Table Of Contents
Table Of Contents

Convolution

mxnet.ndarray.Convolution(data=None, weight=None, bias=None, kernel=_Null, stride=_Null, dilate=_Null, pad=_Null, num_filter=_Null, num_group=_Null, workspace=_Null, no_bias=_Null, cudnn_tune=_Null, cudnn_off=_Null, layout=_Null, out=None, name=None, **kwargs)

Compute N-D convolution on (N+2)-D input.

In the 2-D convolution, given input data with shape (batch_size, channel, height, width), the output is computed by

\[out[n,i,:,:] = bias[i] + \sum_{j=0}^{channel} data[n,j,:,:] \star weight[i,j,:,:]\]

where \(\star\) is the 2-D cross-correlation operator.

For general 2-D convolution, the shapes are

  • data: (batch_size, channel, height, width)
  • weight: (num_filter, channel, kernel[0], kernel[1])
  • bias: (num_filter,)
  • out: (batch_size, num_filter, out_height, out_width).

Define:

f(x,k,p,s,d) = floor((x+2*p-d*(k-1)-1)/s)+1

then we have:

out_height=f(height, kernel[0], pad[0], stride[0], dilate[0])
out_width=f(width, kernel[1], pad[1], stride[1], dilate[1])

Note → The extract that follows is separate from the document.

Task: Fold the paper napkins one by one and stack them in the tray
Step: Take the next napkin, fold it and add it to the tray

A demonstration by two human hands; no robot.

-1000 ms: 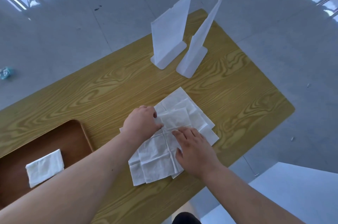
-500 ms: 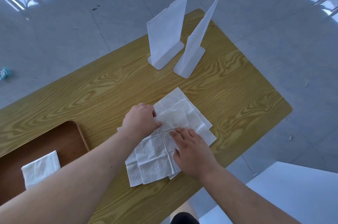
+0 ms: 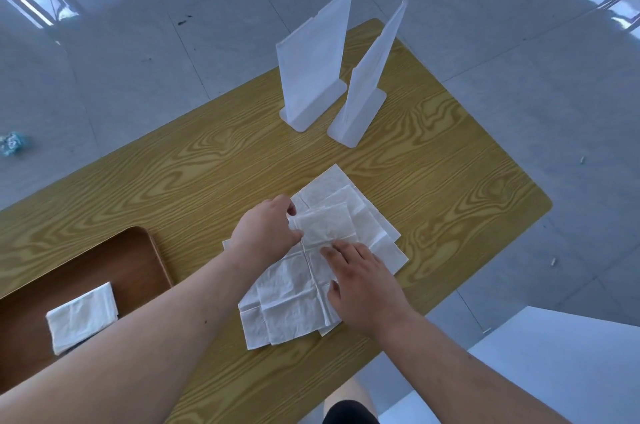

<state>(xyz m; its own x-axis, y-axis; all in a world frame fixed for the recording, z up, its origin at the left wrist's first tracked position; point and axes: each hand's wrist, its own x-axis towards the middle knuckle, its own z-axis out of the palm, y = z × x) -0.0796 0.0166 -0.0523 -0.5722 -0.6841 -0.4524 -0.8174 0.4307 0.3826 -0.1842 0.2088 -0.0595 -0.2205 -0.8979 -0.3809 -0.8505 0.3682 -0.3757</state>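
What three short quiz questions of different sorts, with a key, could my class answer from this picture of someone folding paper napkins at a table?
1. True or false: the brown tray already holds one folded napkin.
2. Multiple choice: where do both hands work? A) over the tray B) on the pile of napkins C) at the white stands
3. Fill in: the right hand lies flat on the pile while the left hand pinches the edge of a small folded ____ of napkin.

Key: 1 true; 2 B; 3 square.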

If no_bias is set to be true, then the bias term is ignored.

The default data layout is NCHW, namely (batch_size, channel, height, width). We can choose other layouts such as NWC.

If num_group is larger than 1, denoted by g, then split the input data evenly into g parts along the channel axis, and also evenly split weight along the first dimension. Next compute the convolution on the i-th part of the data with the i-th weight part. The output is obtained by concatenating all the g results.

1-D convolution does not have height dimension but only width in space.

  • data: (batch_size, channel, width)
  • weight: (num_filter, channel, kernel[0])
  • bias: (num_filter,)
  • out: (batch_size, num_filter, out_width).

3-D convolution adds an additional depth dimension besides height and width. The shapes are

  • data: (batch_size, channel, depth, height, width)
  • weight: (num_filter, channel, kernel[0], kernel[1], kernel[2])
  • bias: (num_filter,)
  • out: (batch_size, num_filter, out_depth, out_height, out_width).

Both weight and bias are learnable parameters.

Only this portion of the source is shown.